=== Section Start ===

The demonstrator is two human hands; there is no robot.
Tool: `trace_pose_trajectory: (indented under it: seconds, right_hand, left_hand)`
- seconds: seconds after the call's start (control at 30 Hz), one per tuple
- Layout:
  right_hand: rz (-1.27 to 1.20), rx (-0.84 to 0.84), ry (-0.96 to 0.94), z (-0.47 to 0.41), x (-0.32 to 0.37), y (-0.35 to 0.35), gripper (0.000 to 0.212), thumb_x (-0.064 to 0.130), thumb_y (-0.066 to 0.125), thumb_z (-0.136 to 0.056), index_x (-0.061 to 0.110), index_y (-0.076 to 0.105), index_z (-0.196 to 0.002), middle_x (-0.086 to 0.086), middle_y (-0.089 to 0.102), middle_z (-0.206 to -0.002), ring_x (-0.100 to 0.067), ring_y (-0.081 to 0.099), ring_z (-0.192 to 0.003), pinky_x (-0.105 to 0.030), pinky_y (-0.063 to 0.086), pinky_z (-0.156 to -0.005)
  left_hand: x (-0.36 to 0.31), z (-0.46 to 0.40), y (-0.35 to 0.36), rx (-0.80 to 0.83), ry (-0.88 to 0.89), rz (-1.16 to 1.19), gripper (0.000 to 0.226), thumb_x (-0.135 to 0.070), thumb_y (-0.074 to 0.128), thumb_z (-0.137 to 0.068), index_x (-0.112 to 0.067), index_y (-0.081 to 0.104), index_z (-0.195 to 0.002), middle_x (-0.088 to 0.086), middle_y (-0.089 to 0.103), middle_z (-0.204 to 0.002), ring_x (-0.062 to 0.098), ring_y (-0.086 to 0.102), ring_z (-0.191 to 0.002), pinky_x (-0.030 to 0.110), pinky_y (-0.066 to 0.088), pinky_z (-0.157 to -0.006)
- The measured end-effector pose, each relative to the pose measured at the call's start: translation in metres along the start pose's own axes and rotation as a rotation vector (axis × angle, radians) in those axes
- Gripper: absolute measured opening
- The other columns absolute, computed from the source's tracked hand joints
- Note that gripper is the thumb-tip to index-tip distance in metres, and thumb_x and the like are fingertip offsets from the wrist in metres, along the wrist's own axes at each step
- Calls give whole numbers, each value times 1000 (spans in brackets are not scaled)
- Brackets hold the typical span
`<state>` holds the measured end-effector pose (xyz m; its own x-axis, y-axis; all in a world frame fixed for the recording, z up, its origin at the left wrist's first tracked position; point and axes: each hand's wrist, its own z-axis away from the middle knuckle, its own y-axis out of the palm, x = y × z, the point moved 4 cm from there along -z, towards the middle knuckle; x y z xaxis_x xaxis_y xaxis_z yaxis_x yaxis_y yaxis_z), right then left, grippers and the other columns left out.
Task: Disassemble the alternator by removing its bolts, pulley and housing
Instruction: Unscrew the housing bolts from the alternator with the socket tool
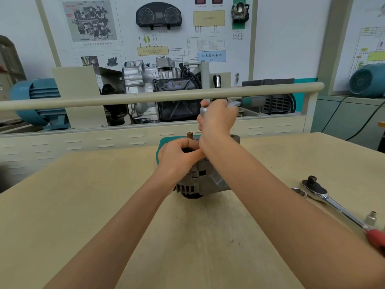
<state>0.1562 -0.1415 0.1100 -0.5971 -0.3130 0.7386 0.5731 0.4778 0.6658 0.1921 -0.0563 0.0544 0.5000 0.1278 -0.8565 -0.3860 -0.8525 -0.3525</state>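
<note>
Alternator (205,182), grey ribbed metal housing, upright under both hands

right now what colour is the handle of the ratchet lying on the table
Red, on the ratchet handle at the head view's right edge.

Both bare forearms reach in from the near edge and converge toward the middle, the right one crossing slightly over the left wrist. The left hand (179,155) sits lower and nearer, its fingers (188,143) curled round in a grip, thumb lying across toward the right wrist. The right hand (216,117) is raised farther off, back of the hand toward us, fingers wrapped closed round a tool handle.
</note>
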Motion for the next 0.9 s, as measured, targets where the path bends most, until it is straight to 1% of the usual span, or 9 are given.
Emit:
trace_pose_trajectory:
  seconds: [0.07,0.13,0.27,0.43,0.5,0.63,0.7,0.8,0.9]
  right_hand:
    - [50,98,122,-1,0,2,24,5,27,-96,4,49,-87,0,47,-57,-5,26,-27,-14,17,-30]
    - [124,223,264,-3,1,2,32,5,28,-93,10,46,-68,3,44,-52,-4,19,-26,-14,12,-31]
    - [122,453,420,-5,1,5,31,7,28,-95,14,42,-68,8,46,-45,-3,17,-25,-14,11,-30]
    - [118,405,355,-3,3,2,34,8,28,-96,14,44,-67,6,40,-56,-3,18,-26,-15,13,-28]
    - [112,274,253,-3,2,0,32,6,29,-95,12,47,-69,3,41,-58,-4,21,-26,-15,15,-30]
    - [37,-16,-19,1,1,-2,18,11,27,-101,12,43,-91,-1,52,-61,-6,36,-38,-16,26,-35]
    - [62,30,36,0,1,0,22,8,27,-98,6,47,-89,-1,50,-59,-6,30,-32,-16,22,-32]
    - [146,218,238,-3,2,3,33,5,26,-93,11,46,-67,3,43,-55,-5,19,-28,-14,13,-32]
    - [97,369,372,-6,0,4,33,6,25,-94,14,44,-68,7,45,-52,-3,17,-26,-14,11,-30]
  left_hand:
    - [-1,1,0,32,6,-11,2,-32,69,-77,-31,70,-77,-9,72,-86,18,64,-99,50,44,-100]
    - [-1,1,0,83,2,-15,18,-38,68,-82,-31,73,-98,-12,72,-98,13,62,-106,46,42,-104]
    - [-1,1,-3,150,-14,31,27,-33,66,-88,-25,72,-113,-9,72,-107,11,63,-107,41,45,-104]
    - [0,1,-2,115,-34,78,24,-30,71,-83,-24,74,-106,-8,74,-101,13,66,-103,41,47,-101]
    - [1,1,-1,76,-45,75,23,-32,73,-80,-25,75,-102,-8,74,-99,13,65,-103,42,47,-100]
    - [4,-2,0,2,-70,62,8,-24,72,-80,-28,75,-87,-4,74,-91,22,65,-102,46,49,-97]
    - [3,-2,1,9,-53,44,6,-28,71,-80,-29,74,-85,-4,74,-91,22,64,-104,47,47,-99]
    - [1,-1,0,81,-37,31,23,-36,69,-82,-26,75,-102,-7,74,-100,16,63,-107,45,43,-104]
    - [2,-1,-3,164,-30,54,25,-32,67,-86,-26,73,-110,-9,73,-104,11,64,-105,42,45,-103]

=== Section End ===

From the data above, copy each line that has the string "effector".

- The measured end-effector pose, each relative to the pose measured at the call's start: translation in metres along the start pose's own axes and rotation as a rotation vector (axis × angle, radians) in those axes
`<state>` holds the measured end-effector pose (xyz m; its own x-axis, y-axis; all in a world frame fixed for the recording, z up, its origin at the left wrist's first tracked position; point and axes: each hand's wrist, its own z-axis away from the middle knuckle, its own y-axis out of the palm, x = y × z, the point moved 4 cm from there along -z, towards the middle knuckle; x y z xaxis_x xaxis_y xaxis_z yaxis_x yaxis_y yaxis_z), right then left, grippers and the other columns left out.

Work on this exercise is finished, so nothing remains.